### WORK TO COMPLETE
Below are the records; restate word for word the lines from the first through the one containing "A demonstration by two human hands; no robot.", and only those.

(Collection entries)
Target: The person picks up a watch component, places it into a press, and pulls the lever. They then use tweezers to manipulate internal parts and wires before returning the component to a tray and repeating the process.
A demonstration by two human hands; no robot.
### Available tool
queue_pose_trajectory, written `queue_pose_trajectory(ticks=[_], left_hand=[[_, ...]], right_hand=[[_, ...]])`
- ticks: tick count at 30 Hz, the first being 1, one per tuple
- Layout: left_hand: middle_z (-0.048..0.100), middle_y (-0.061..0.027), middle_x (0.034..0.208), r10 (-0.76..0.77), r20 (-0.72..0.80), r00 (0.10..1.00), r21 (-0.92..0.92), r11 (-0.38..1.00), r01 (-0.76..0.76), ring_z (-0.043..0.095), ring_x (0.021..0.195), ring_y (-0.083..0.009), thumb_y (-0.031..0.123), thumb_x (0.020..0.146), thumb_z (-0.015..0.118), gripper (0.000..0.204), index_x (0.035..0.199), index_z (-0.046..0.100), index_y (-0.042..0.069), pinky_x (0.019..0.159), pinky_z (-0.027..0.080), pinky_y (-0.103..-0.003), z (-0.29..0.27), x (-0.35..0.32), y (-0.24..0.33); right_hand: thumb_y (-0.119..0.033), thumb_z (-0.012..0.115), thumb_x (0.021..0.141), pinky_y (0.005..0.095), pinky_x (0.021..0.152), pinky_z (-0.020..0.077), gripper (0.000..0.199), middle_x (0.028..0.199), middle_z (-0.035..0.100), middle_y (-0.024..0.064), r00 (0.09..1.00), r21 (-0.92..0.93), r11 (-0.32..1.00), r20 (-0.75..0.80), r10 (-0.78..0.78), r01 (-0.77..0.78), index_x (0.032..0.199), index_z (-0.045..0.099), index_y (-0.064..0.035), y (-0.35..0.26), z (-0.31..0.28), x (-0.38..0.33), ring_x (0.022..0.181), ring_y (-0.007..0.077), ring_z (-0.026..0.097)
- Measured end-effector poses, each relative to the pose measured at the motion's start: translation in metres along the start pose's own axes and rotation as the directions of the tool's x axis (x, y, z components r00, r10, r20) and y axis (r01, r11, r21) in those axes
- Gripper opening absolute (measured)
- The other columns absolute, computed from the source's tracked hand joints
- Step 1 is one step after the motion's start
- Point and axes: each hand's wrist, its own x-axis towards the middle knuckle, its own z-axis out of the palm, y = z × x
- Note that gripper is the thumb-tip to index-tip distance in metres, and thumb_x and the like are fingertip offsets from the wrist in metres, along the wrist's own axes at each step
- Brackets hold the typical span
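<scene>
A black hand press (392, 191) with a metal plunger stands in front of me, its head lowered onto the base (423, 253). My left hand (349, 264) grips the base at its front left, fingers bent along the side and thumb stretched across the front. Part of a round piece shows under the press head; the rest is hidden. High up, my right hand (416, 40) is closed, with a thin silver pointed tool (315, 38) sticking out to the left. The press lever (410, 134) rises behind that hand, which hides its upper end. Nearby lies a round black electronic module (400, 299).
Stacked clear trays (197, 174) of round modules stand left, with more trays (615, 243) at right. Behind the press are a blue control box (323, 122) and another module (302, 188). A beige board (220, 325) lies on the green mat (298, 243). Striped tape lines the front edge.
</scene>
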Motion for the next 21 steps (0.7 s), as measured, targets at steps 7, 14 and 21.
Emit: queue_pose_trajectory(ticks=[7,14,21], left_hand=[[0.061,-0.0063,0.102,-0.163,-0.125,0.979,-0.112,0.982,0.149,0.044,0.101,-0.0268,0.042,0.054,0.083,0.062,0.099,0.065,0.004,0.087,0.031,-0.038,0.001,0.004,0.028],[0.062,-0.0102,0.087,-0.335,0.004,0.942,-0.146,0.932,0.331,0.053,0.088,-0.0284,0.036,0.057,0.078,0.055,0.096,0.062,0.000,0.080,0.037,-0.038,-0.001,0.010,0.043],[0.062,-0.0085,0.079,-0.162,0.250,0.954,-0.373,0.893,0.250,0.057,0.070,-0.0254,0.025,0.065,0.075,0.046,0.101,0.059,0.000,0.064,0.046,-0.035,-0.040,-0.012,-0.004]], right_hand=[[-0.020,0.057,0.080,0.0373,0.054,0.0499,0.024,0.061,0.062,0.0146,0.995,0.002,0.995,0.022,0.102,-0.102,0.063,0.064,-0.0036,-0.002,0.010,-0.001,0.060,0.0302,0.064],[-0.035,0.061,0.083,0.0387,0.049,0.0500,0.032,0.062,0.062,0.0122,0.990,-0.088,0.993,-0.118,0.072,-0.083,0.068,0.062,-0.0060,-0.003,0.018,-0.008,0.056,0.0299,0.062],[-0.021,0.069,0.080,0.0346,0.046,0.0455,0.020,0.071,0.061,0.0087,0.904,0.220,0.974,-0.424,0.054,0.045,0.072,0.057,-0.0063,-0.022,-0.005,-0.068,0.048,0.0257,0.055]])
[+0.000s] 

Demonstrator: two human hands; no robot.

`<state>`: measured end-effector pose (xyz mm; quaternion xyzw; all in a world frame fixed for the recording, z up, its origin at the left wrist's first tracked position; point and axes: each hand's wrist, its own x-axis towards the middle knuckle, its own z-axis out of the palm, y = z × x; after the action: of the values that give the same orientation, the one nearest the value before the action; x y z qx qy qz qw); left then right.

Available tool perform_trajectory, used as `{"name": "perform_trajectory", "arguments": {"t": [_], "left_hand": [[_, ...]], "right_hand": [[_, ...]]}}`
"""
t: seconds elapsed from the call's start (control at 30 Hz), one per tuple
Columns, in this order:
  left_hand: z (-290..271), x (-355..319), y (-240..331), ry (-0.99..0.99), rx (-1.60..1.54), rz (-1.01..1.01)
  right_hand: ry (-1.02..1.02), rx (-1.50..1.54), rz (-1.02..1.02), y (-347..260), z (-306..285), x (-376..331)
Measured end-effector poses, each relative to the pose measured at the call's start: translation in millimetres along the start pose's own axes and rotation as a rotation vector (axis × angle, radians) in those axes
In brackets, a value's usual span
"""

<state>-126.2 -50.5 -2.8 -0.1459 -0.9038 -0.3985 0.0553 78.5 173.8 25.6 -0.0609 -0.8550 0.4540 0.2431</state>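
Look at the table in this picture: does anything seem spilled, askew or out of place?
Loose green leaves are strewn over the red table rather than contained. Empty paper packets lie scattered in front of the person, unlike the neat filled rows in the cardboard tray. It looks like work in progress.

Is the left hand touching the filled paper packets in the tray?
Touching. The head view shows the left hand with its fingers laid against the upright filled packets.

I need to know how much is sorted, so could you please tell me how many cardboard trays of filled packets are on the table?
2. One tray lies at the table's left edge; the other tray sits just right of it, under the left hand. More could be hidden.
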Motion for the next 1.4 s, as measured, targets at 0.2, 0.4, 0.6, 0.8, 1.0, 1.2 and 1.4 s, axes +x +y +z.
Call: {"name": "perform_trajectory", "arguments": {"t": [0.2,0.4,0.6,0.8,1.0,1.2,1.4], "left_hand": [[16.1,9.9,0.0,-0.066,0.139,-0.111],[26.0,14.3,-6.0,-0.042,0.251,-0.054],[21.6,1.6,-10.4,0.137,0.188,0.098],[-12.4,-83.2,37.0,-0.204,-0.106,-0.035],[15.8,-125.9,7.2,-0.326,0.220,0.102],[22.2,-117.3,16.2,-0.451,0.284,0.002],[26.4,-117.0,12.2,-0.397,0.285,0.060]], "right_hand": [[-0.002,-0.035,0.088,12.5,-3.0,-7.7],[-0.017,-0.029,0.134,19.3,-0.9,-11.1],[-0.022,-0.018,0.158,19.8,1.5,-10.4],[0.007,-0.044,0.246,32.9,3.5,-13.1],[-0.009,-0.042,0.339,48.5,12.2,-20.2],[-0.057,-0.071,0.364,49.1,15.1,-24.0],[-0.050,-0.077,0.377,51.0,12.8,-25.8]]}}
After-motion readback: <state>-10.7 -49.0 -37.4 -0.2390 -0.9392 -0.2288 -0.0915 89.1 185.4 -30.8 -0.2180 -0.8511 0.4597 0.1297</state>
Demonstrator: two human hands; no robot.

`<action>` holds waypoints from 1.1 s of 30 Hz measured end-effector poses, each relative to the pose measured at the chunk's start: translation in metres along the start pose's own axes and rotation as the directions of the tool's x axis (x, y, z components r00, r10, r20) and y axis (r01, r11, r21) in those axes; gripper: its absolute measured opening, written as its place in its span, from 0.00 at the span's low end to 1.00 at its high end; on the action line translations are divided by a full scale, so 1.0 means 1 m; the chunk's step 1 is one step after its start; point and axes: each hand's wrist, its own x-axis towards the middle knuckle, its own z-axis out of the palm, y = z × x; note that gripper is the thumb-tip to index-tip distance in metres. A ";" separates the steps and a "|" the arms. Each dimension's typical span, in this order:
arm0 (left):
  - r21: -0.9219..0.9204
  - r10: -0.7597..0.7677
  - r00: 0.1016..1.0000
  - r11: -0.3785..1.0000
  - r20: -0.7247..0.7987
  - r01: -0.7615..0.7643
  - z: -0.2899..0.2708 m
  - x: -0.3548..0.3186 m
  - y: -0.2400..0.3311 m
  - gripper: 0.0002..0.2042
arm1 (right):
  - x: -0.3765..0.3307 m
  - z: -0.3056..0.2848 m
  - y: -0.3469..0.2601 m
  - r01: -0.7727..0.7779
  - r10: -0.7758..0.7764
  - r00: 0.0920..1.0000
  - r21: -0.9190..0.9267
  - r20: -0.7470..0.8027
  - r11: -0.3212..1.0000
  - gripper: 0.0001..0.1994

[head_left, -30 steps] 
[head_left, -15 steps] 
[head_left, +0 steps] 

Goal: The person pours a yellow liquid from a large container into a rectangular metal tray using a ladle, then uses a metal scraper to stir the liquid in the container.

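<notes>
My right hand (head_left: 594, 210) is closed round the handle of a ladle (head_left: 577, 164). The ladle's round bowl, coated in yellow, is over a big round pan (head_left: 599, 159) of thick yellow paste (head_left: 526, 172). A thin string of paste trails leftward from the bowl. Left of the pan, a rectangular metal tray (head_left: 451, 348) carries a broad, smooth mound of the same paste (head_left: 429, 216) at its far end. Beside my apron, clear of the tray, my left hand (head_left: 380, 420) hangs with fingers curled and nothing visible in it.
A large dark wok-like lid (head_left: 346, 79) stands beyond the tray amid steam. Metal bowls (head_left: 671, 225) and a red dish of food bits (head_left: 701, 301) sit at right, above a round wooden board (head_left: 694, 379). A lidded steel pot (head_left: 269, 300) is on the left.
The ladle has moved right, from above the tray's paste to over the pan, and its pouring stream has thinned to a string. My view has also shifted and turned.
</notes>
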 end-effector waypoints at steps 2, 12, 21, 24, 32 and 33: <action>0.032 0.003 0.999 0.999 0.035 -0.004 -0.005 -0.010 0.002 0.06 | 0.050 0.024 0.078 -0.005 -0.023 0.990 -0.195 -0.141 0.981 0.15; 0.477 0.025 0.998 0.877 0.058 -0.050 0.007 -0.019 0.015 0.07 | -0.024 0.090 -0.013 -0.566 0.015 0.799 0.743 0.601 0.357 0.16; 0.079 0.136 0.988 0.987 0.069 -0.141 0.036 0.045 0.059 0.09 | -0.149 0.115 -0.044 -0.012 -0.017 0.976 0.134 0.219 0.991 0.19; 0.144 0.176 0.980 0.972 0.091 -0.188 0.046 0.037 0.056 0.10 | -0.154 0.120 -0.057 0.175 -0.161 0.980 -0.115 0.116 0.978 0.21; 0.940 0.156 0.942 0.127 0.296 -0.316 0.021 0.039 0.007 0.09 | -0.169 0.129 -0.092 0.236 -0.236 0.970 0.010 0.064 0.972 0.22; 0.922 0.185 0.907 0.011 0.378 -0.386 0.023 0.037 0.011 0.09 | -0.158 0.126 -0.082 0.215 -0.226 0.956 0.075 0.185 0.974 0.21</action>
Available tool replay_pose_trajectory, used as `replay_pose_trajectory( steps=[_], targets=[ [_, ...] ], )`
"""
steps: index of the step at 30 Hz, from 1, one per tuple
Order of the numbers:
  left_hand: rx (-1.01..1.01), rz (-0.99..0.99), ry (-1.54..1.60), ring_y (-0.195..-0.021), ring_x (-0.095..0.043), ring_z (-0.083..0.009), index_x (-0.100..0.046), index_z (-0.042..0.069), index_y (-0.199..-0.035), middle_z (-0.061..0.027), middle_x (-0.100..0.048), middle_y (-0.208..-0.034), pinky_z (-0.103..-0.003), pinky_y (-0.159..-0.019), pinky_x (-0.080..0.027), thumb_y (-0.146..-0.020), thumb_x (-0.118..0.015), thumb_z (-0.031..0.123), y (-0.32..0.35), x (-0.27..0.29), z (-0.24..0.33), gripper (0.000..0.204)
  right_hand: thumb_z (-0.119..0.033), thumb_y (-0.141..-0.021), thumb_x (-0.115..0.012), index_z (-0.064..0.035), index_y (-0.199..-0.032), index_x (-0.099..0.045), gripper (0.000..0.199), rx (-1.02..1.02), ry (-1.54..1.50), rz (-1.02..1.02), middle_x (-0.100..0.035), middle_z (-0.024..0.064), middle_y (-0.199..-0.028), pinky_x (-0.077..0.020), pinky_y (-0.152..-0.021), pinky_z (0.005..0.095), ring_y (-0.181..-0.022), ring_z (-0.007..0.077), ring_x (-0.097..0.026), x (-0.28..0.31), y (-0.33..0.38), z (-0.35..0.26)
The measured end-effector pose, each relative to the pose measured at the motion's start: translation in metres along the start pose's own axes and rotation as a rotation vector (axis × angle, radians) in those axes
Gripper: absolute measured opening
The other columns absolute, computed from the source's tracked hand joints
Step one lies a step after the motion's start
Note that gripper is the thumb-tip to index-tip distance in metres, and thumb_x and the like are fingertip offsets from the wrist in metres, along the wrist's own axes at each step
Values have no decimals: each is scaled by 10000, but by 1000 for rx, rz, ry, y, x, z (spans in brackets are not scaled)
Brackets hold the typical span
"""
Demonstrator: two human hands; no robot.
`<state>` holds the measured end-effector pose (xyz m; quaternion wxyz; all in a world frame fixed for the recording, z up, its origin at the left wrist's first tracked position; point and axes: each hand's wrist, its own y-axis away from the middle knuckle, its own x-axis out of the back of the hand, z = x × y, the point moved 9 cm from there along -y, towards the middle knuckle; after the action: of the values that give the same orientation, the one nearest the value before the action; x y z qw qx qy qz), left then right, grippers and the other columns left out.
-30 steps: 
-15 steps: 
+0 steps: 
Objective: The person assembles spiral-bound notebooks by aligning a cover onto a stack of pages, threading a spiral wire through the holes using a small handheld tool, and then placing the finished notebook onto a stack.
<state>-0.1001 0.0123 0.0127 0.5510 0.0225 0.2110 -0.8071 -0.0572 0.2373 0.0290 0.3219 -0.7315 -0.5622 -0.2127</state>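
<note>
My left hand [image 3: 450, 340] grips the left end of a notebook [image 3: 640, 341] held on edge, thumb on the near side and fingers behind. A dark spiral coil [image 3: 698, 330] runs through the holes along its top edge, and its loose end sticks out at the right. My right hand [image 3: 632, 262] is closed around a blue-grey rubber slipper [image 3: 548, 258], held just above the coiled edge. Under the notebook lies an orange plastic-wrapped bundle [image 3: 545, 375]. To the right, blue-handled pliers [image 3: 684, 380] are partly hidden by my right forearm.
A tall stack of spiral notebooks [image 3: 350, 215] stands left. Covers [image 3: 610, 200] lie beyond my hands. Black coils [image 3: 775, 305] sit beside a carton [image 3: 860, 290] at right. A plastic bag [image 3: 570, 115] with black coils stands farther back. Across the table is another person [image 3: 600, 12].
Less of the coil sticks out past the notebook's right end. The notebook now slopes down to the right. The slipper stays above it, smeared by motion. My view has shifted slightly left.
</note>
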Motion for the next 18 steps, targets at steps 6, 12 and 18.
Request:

### WRITTEN ANSWER
Target: The person picks up a watch component, places it into a press, and pulls the lever. They then use tweezers to manipulate internal parts and wires before returning the component to a tray and repeating the process.
A demonstration by two human hands; no robot.

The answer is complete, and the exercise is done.